> [WORK REQUEST]:
Copy all lines in the data that contain the string "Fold".

> [DATASET SECTION]:
+ + + + + + +
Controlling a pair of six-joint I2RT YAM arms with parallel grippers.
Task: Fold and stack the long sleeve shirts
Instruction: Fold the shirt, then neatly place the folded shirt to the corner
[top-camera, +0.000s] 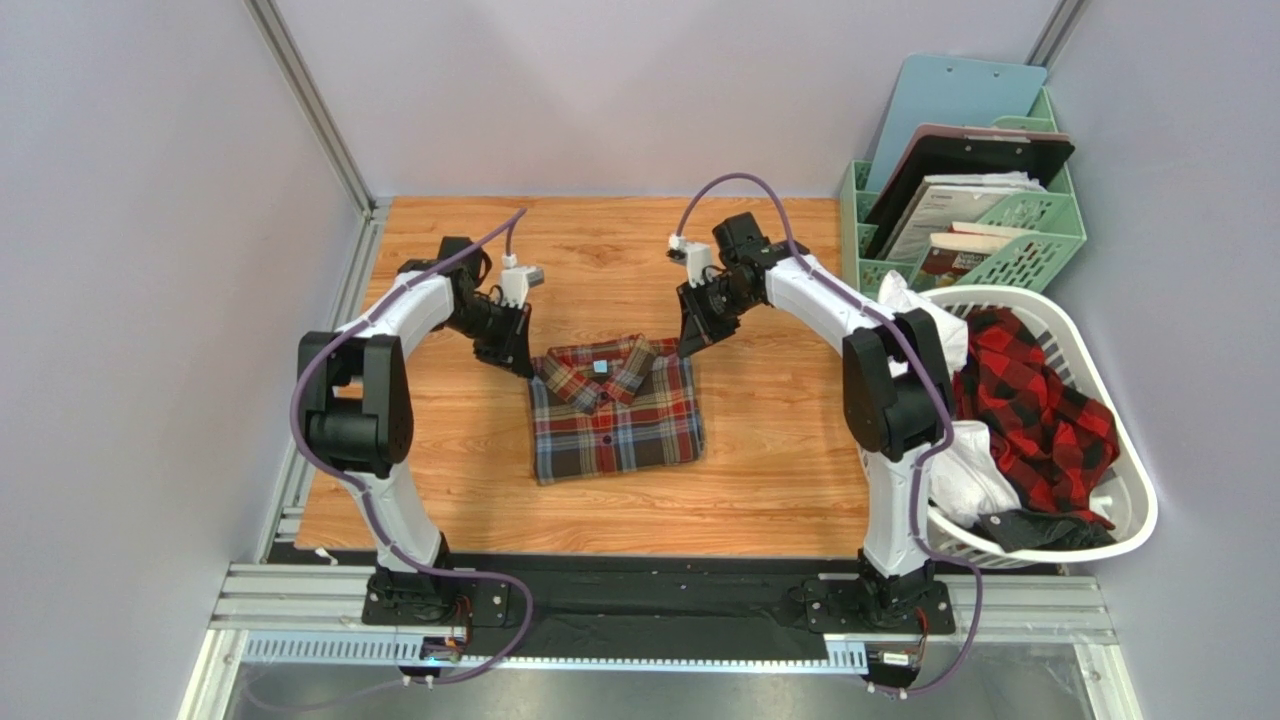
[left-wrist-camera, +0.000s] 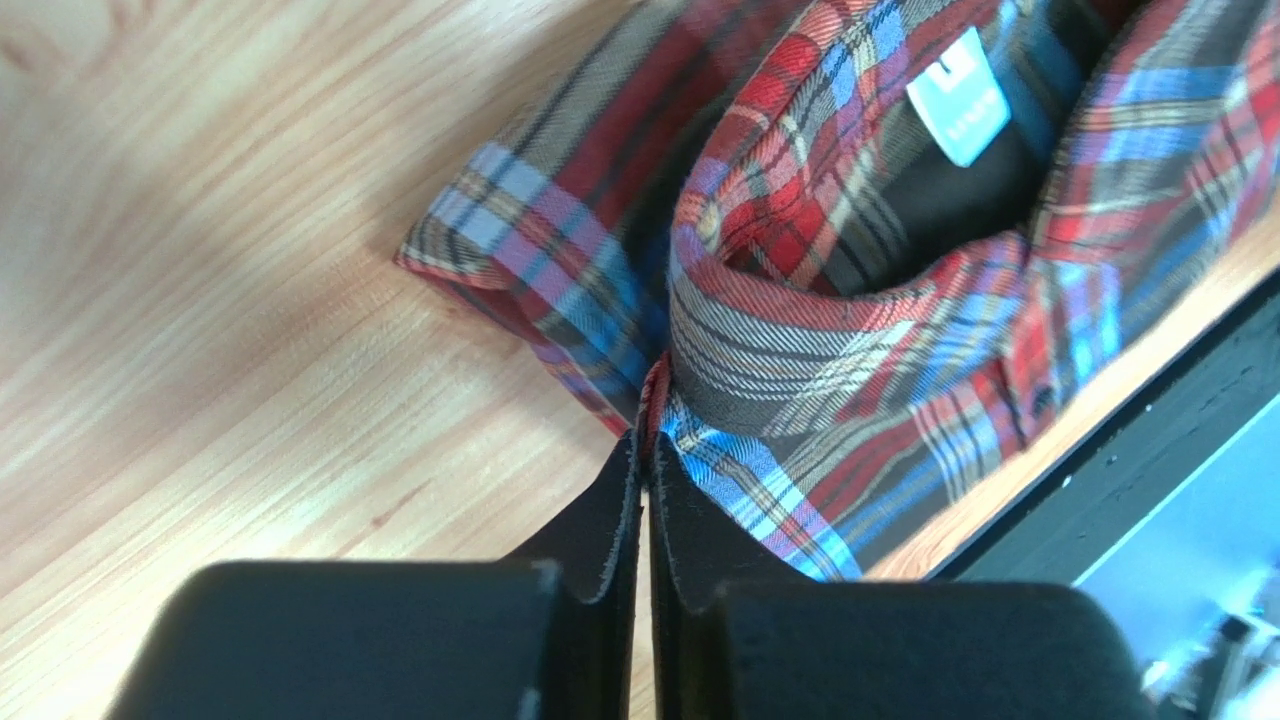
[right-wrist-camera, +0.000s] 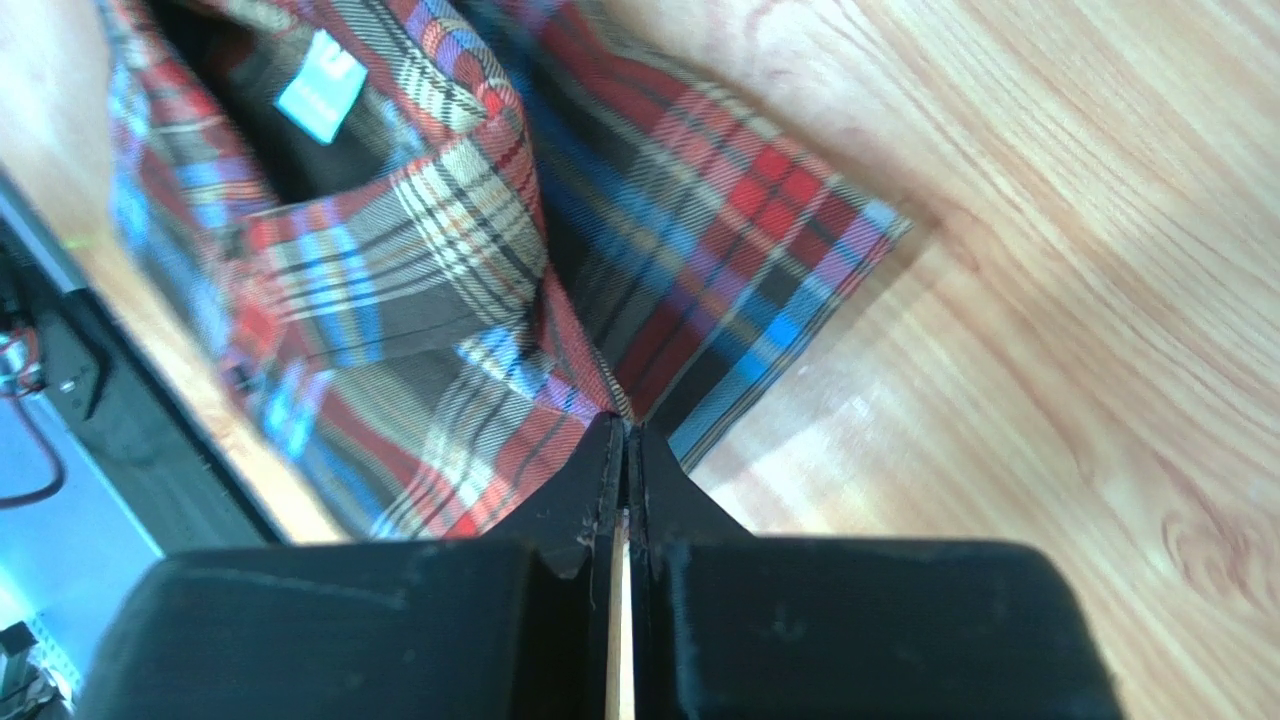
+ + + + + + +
> [RESPONSE AREA]:
Task: Fold and stack the long sleeve shirts
Instruction: Fold the shirt, then neatly place the folded shirt to the corner

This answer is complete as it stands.